**What you should do:** From the first line of the data below, copy each line up to the one containing "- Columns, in", and include that line too.

**Dataset content:**

● ● ● ● ● ● ●

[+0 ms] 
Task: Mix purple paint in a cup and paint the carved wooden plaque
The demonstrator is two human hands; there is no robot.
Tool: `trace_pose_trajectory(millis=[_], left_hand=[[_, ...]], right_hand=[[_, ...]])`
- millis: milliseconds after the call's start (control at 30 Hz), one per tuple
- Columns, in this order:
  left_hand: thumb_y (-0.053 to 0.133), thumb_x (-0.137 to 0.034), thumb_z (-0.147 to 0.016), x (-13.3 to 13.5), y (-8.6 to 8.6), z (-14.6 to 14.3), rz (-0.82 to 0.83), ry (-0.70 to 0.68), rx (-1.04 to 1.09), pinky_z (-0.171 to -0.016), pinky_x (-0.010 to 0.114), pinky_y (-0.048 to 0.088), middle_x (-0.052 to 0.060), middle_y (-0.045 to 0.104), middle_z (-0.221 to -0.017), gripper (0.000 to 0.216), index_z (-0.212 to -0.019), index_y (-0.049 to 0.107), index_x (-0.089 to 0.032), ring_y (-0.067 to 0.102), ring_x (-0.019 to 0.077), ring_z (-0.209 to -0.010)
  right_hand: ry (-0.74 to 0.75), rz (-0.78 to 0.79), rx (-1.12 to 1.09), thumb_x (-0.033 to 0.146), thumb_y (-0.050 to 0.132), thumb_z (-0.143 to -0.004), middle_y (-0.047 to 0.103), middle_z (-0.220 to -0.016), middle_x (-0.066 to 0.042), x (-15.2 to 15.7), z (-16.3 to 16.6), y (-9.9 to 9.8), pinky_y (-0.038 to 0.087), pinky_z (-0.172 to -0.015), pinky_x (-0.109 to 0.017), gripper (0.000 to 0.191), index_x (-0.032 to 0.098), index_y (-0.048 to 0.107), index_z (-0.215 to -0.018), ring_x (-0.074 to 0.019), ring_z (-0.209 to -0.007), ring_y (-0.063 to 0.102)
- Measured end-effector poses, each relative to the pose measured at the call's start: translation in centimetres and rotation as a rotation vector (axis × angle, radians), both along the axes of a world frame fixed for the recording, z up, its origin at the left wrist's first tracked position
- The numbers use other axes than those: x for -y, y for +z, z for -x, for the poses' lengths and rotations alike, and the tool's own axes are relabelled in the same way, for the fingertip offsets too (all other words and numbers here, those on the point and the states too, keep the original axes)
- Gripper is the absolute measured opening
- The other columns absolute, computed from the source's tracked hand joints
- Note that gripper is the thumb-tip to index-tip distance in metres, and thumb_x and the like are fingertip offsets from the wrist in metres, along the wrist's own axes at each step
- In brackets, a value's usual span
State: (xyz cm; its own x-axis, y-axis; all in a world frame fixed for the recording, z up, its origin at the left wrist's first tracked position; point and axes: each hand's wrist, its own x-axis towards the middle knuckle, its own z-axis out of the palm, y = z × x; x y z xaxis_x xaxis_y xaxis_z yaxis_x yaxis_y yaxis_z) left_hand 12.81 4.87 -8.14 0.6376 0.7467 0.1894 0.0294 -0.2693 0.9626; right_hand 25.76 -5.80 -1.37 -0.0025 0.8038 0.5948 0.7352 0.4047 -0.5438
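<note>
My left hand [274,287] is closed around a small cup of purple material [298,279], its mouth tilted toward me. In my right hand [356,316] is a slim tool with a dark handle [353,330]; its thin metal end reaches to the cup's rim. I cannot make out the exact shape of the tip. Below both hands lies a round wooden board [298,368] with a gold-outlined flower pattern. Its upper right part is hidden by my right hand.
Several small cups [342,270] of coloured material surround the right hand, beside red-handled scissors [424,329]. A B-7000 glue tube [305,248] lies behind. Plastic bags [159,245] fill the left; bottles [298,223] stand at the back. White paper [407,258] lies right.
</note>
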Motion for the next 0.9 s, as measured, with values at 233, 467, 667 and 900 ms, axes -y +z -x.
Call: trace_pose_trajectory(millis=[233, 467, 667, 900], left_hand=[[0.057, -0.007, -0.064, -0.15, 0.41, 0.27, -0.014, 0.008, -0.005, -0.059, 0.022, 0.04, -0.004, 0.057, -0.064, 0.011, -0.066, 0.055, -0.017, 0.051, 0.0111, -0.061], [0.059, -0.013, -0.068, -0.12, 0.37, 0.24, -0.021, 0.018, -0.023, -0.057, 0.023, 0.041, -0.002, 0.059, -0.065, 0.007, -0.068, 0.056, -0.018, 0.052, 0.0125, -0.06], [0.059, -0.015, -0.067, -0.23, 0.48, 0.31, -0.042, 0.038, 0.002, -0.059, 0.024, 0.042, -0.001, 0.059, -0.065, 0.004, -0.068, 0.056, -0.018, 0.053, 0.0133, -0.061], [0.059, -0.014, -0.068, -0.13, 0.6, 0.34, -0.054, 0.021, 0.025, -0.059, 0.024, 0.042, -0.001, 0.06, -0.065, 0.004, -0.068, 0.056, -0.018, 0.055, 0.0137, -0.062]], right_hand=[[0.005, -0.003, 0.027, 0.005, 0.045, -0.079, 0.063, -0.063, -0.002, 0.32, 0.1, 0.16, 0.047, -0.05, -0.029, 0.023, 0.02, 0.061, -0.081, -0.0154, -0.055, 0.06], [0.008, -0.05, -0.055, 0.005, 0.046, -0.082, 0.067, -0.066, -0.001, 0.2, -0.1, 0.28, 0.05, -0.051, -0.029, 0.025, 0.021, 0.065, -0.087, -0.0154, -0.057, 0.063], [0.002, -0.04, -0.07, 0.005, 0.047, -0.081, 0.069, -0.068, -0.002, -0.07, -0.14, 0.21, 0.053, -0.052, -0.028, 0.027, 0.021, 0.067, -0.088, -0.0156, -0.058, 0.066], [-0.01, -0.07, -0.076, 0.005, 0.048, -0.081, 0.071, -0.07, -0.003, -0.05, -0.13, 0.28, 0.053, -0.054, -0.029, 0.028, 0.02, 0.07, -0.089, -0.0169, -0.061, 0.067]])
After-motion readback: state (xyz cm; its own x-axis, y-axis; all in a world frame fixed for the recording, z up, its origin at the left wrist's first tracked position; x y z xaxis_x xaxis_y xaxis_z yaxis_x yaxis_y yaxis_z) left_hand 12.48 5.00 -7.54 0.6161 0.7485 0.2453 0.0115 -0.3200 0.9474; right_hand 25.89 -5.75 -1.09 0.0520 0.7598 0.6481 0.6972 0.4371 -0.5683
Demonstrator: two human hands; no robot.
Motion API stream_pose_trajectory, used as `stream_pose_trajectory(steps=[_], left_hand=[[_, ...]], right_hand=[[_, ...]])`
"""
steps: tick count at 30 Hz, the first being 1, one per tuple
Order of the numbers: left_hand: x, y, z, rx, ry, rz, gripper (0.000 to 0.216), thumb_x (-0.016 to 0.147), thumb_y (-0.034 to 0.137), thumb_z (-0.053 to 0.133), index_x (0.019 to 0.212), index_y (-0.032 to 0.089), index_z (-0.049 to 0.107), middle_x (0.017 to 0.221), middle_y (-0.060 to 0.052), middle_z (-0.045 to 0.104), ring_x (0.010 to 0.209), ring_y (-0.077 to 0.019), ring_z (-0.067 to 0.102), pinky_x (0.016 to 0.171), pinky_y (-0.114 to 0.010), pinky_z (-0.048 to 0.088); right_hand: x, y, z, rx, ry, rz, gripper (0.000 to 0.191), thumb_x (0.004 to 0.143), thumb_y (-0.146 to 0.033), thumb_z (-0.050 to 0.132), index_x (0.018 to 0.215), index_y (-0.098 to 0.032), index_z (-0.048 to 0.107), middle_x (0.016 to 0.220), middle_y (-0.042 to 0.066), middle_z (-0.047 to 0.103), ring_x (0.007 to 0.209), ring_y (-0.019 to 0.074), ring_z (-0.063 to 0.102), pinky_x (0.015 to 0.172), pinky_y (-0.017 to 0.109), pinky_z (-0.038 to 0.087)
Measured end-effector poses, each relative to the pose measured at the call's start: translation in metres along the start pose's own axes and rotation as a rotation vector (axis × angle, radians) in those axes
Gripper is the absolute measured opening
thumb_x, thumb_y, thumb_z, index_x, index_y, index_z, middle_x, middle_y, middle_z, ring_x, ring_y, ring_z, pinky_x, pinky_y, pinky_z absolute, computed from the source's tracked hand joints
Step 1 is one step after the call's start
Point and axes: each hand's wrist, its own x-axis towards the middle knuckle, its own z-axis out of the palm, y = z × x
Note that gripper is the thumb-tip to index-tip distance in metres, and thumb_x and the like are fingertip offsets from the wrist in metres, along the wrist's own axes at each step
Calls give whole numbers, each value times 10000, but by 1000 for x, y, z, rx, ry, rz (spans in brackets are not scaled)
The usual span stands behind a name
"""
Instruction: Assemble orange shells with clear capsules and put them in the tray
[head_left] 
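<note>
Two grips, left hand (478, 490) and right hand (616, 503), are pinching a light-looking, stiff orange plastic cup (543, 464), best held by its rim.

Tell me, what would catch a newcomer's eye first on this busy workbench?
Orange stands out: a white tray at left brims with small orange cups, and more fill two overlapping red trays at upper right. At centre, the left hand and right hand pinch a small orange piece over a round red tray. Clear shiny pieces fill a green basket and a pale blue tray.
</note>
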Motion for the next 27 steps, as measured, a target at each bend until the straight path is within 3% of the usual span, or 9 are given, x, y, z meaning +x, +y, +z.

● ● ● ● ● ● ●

**Solution to this task:**
[+0 ms] 
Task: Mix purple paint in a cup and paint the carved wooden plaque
The demonstrator is two human hands; there is no robot.
Tool: `trace_pose_trajectory(millis=[_], left_hand=[[_, ...]], right_hand=[[_, ...]])`
- millis: milliseconds after the call's start (control at 30 Hz), one per tuple
- Columns, in this order:

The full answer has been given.